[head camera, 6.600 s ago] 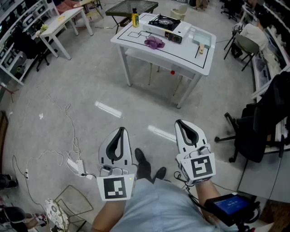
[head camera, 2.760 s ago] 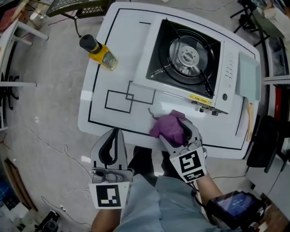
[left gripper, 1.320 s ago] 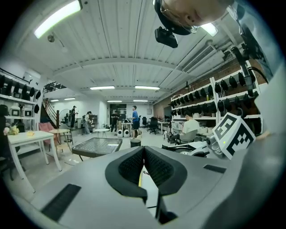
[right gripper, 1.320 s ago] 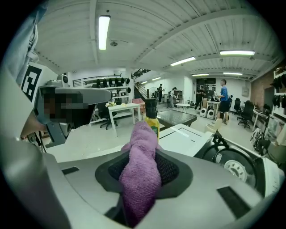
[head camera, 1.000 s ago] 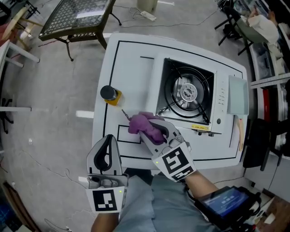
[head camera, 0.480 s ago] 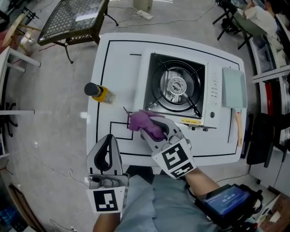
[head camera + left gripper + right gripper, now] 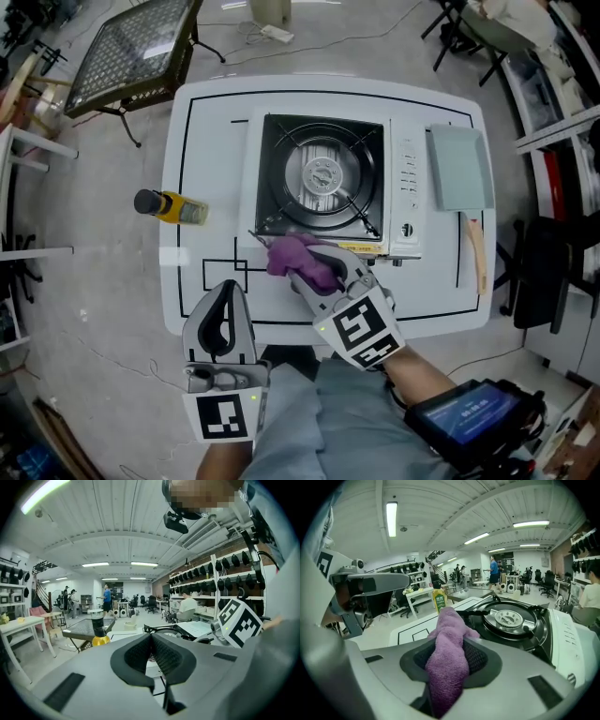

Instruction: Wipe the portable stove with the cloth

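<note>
Loosely bunched, fuzzy purple cloth (image 7: 296, 259) near square stove (image 7: 323, 178).

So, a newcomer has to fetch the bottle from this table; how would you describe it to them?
Look at the white table with black lines that carries the portable stove. Left of the stove in the head view, apart from it, stands the bottle. It alone has a yellow body and black cap, unlike the purple cloth in front of the stove.
</note>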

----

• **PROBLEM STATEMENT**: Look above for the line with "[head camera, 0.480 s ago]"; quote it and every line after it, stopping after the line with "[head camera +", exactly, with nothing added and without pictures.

• **RESULT**:
[head camera, 0.480 s ago] 
[head camera + left gripper + right gripper, now] 

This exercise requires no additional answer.